Problem requirements
Through the line that contains "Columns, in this", return the data below exactly, starting at its first line; leave the rest out.

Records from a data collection
++++++++++

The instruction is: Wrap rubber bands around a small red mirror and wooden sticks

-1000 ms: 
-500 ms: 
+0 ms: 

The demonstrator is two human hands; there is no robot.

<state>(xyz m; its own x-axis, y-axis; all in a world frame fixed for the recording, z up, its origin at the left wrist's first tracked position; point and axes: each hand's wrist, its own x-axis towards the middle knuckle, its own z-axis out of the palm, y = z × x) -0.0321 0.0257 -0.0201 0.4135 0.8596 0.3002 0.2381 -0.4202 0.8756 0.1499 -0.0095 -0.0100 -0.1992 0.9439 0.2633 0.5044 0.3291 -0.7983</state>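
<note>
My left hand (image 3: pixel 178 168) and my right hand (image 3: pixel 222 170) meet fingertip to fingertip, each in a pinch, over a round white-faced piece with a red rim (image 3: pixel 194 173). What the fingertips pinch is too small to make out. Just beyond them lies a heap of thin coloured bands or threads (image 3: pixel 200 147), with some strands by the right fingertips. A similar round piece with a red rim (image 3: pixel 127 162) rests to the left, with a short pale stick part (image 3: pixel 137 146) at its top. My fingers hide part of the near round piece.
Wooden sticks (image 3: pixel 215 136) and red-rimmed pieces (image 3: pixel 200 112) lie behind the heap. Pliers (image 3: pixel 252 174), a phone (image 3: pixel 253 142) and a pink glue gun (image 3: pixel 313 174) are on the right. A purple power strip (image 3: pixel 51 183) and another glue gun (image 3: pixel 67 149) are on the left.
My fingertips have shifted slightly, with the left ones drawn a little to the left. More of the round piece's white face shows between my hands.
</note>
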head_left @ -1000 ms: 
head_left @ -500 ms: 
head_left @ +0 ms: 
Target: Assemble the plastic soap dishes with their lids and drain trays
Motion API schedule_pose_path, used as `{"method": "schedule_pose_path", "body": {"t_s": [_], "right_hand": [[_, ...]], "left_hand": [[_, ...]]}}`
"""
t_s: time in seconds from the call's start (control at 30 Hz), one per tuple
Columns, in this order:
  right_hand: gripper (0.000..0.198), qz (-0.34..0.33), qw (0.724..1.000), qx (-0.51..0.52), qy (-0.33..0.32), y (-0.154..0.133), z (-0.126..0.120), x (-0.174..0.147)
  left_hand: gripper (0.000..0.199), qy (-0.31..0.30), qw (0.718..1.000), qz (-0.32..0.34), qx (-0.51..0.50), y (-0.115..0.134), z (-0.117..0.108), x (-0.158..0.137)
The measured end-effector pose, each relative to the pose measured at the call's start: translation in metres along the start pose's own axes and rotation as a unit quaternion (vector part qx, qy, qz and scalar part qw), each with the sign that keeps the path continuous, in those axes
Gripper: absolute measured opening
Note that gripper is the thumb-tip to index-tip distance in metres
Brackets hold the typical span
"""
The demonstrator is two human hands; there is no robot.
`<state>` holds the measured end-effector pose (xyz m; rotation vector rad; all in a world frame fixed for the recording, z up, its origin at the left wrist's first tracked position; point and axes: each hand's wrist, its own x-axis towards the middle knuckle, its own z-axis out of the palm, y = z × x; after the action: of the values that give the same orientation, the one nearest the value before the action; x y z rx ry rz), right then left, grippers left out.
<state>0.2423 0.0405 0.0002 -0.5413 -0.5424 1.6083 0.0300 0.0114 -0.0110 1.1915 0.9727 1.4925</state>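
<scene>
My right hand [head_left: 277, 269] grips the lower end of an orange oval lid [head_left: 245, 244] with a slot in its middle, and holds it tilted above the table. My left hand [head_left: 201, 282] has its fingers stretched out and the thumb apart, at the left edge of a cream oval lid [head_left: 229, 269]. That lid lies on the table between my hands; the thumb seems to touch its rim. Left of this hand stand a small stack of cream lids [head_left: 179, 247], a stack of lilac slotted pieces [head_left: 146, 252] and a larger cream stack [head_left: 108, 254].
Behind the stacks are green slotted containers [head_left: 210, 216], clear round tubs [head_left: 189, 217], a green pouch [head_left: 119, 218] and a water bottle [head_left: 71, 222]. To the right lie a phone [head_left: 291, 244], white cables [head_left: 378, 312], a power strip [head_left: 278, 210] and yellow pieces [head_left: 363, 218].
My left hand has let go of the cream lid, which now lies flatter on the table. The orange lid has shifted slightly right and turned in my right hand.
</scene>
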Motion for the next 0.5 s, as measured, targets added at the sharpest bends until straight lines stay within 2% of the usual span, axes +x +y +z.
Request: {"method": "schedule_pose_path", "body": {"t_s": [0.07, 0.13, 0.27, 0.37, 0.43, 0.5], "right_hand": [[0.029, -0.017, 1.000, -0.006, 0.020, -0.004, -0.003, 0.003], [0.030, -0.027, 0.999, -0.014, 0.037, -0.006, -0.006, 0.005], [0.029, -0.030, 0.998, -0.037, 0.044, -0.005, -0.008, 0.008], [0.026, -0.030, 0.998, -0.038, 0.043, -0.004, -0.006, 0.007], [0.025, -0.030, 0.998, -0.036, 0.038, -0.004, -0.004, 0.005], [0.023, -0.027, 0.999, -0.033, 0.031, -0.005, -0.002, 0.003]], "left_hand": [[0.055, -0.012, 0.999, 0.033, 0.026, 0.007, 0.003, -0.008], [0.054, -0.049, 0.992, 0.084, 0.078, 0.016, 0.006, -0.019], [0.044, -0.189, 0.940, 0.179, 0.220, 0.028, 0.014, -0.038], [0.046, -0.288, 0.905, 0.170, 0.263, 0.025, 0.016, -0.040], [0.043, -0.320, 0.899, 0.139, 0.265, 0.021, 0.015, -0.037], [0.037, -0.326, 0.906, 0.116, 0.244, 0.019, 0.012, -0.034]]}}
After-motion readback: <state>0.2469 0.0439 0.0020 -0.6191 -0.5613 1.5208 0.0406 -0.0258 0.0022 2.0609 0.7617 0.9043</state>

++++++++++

Response to this task
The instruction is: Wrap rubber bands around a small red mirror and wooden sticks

-1000 ms: 
-500 ms: 
+0 ms: 

The demonstrator is two human hands; there is no robot.

<state>(xyz m; its own x-axis, y-axis; all in a world frame fixed for the recording, z up, its origin at the left wrist's first tracked position; point and axes: each hand's wrist, its own x-axis towards the middle knuckle, its own z-axis out of the palm, y = z × x) -0.0321 0.0257 -0.0201 0.4135 0.8596 0.3002 0.2381 -0.4202 0.8756 0.1499 -0.0095 -0.0100 -0.1992 0.9439 0.2633 0.5044 0.3291 -0.7983</state>
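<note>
My left hand (image 3: pixel 178 168) and my right hand (image 3: pixel 222 170) meet fingertip to fingertip, each in a pinch, over a round white-faced piece with a red rim (image 3: pixel 194 173). What the fingertips pinch is too small to make out. Just beyond them lies a heap of thin coloured bands or threads (image 3: pixel 200 147), with some strands by the right fingertips. A similar round piece with a red rim (image 3: pixel 127 162) rests to the left, with a short pale stick part (image 3: pixel 137 146) at its top. My fingers hide part of the near round piece.
Wooden sticks (image 3: pixel 215 136) and red-rimmed pieces (image 3: pixel 200 112) lie behind the heap. Pliers (image 3: pixel 252 174), a phone (image 3: pixel 253 142) and a pink glue gun (image 3: pixel 313 174) are on the right. A purple power strip (image 3: pixel 51 183) and another glue gun (image 3: pixel 67 149) are on the left.
My fingertips have shifted slightly, with the left ones drawn a little to the left. More of the round piece's white face shows between my hands.
</note>
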head_left @ -1000 ms: 
head_left @ -500 ms: 
head_left @ +0 ms: 
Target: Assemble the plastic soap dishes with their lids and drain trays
Motion API schedule_pose_path, used as `{"method": "schedule_pose_path", "body": {"t_s": [_], "right_hand": [[_, ...]], "left_hand": [[_, ...]]}}`
"""
t_s: time in seconds from the call's start (control at 30 Hz), one per tuple
Columns, in this order:

With this, the exercise is done.